From the first line of the listing below to the line with "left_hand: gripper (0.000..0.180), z", print each line exactly, and nothing more. Leave out the pictures.
Supplied information: Begin
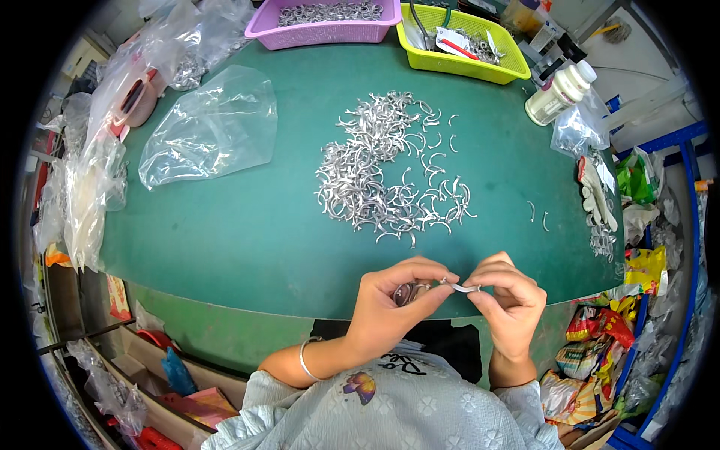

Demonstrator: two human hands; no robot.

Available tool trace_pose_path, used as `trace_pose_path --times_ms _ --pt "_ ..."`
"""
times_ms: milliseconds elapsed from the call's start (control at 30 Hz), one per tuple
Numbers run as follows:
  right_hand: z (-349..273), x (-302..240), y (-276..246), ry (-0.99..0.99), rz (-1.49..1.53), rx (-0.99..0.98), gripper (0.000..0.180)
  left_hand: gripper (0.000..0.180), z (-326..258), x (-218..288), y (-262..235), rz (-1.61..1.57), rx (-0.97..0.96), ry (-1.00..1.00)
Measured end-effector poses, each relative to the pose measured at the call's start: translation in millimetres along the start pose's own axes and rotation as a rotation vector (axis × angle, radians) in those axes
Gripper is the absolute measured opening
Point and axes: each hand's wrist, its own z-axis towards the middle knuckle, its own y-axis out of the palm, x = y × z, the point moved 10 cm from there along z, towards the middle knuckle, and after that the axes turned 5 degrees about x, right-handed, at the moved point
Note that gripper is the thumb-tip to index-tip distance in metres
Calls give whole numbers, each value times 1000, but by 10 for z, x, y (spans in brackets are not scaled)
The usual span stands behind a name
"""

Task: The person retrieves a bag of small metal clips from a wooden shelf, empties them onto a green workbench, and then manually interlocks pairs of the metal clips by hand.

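Near the table's front edge, my left hand (379,309) and my right hand (511,309) pinch opposite ends of one small curved silver metal piece (465,288). More metal pieces (406,293) are tucked in the curled fingers of my left hand; they partly hide each other. Beyond my hands lies a loose heap of similar curved metal pieces (352,187) on the green tabletop (247,232). Strays are scattered along the heap's right side, and two single pieces (545,220) lie farther right.
A purple basket (330,36) and a yellow-green basket (465,66), both holding metal parts, stand at the far edge. A clear plastic bag (214,135) lies to the left. At right are a white bottle (559,94), a glove (596,195) and a blue rack (679,300) beside colourful packets.
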Motion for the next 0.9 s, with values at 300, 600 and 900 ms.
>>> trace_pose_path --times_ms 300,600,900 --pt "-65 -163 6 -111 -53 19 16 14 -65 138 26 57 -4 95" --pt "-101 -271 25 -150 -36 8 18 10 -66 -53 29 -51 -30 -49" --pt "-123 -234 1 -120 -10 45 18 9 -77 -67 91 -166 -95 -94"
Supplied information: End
Response:
Demonstrator: two human hands; no robot.

Available tool trace_pose_path, used as `trace_pose_path --times_ms _ --pt "_ ..."`
"""
times_ms: milliseconds elapsed from the call's start (control at 30 Hz), one per tuple
Numbers run as follows:
  right_hand: z (-349..273), x (-302..240), y (-276..246), ry (-0.99..0.99), rz (-1.49..1.53), rx (-0.99..0.98), gripper (0.000..0.180)
  left_hand: gripper (0.000..0.180), z (-326..258), x (-218..288), y (-262..235), rz (-1.61..1.57), rx (-0.97..0.96), ry (-1.00..1.00)

This answer is complete as written.